> **INSTRUCTIONS TO FOLLOW**: All of the data needs to come back exactly as written.

> **DATA EXTRACT**:

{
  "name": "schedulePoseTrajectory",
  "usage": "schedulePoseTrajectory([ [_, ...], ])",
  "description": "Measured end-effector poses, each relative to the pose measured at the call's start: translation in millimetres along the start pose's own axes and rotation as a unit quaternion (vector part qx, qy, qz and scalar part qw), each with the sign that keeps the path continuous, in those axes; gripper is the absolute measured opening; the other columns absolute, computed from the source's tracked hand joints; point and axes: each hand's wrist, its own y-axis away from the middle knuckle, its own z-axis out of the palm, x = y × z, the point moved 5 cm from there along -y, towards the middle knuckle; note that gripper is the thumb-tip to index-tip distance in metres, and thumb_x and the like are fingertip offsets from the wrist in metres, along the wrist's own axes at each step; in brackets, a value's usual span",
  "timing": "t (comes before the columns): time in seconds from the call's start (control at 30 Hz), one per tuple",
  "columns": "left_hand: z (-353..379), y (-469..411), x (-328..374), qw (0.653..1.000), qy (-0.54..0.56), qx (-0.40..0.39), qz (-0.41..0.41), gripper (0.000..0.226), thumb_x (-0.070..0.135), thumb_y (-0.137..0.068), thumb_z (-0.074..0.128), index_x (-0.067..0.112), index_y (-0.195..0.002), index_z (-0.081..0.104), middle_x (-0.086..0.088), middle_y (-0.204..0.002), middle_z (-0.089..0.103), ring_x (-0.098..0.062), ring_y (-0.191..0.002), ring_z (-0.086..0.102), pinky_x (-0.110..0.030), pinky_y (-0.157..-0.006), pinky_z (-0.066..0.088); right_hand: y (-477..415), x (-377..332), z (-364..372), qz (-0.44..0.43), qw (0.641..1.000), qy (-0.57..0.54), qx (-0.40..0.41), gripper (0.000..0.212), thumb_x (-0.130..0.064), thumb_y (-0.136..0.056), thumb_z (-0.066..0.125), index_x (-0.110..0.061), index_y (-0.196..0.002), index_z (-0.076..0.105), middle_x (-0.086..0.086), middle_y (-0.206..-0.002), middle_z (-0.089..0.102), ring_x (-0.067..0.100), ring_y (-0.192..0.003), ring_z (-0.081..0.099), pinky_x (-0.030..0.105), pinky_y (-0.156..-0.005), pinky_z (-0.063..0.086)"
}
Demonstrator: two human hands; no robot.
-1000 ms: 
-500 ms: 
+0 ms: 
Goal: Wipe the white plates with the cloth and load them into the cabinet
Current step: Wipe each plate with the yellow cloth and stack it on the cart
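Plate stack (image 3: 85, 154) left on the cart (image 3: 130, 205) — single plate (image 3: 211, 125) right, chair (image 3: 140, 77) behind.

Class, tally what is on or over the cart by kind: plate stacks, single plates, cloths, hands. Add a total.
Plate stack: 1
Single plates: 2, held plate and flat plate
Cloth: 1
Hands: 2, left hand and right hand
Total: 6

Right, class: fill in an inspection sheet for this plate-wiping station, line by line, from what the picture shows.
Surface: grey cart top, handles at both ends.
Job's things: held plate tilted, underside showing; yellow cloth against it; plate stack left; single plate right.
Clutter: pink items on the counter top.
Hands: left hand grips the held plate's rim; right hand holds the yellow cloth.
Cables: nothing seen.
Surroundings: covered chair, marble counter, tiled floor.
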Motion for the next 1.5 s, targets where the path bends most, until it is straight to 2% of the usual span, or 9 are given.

> **EXPECTED OUTPUT**:
{
  "name": "schedulePoseTrajectory",
  "usage": "schedulePoseTrajectory([ [_, ...], ])",
  "description": "Measured end-effector poses, each relative to the pose measured at the call's start: translation in millimetres along the start pose's own axes and rotation as a unit quaternion (vector part qx, qy, qz and scalar part qw), each with the sign that keeps the path continuous, in those axes; gripper is the absolute measured opening; the other columns absolute, computed from the source's tracked hand joints; point and axes: each hand's wrist, its own y-axis away from the middle knuckle, its own z-axis out of the palm, x = y × z, the point moved 5 cm from there along -y, towards the middle knuckle; note that gripper is the thumb-tip to index-tip distance in metres, and thumb_x and the like are fingertip offsets from the wrist in metres, along the wrist's own axes at each step; in brackets, a value's usual span",
  "timing": "t (comes before the columns): time in seconds from the call's start (control at 30 Hz), one per tuple",
  "columns": "left_hand: z (-353..379), y (-469..411), x (-328..374), qw (0.653..1.000), qy (-0.54..0.56), qx (-0.40..0.39), qz (-0.41..0.41), gripper (0.000..0.226), thumb_x (-0.070..0.135), thumb_y (-0.137..0.068), thumb_z (-0.074..0.128), index_x (-0.067..0.112), index_y (-0.195..0.002), index_z (-0.081..0.104), middle_x (-0.086..0.088), middle_y (-0.204..0.002), middle_z (-0.089..0.103), ring_x (-0.098..0.062), ring_y (-0.191..0.002), ring_z (-0.086..0.102), pinky_x (-0.110..0.030), pinky_y (-0.157..-0.006), pinky_z (-0.066..0.088); right_hand: y (-477..415), x (-377..332), z (-364..372), qz (-0.44..0.43), qw (0.641..1.000), qy (-0.57..0.54), qx (-0.40..0.41), gripper (0.000..0.212), thumb_x (-0.130..0.064), thumb_y (-0.136..0.056), thumb_z (-0.066..0.125), index_x (-0.110..0.061), index_y (-0.196..0.002), index_z (-0.076..0.105), middle_x (-0.086..0.086), middle_y (-0.206..-0.002), middle_z (-0.089..0.102), ring_x (-0.067..0.100), ring_y (-0.192..0.003), ring_z (-0.081..0.099), pinky_x (-0.030..0.105), pinky_y (-0.156..-0.005), pinky_z (-0.063..0.086)"
}
Demonstrator: two human hands; no robot.
-1000 ms: 
-500 ms: 
+0 ms: 
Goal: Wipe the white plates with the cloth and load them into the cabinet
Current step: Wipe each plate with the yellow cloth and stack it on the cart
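Plate stack (image 3: 85, 154) left on the cart (image 3: 130, 205) — single plate (image 3: 211, 125) right, chair (image 3: 140, 77) behind.

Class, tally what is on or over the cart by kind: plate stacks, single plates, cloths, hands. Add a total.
Plate stack: 1
Single plates: 2, held plate and flat plate
Cloth: 1
Hands: 2, left hand and right hand
Total: 6

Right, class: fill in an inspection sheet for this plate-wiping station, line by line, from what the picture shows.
Surface: grey cart top, handles at both ends.
Job's things: held plate tilted, underside showing; yellow cloth against it; plate stack left; single plate right.
Clutter: pink items on the counter top.
Hands: left hand grips the held plate's rim; right hand holds the yellow cloth.
Cables: nothing seen.
Surroundings: covered chair, marble counter, tiled floor.
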Motion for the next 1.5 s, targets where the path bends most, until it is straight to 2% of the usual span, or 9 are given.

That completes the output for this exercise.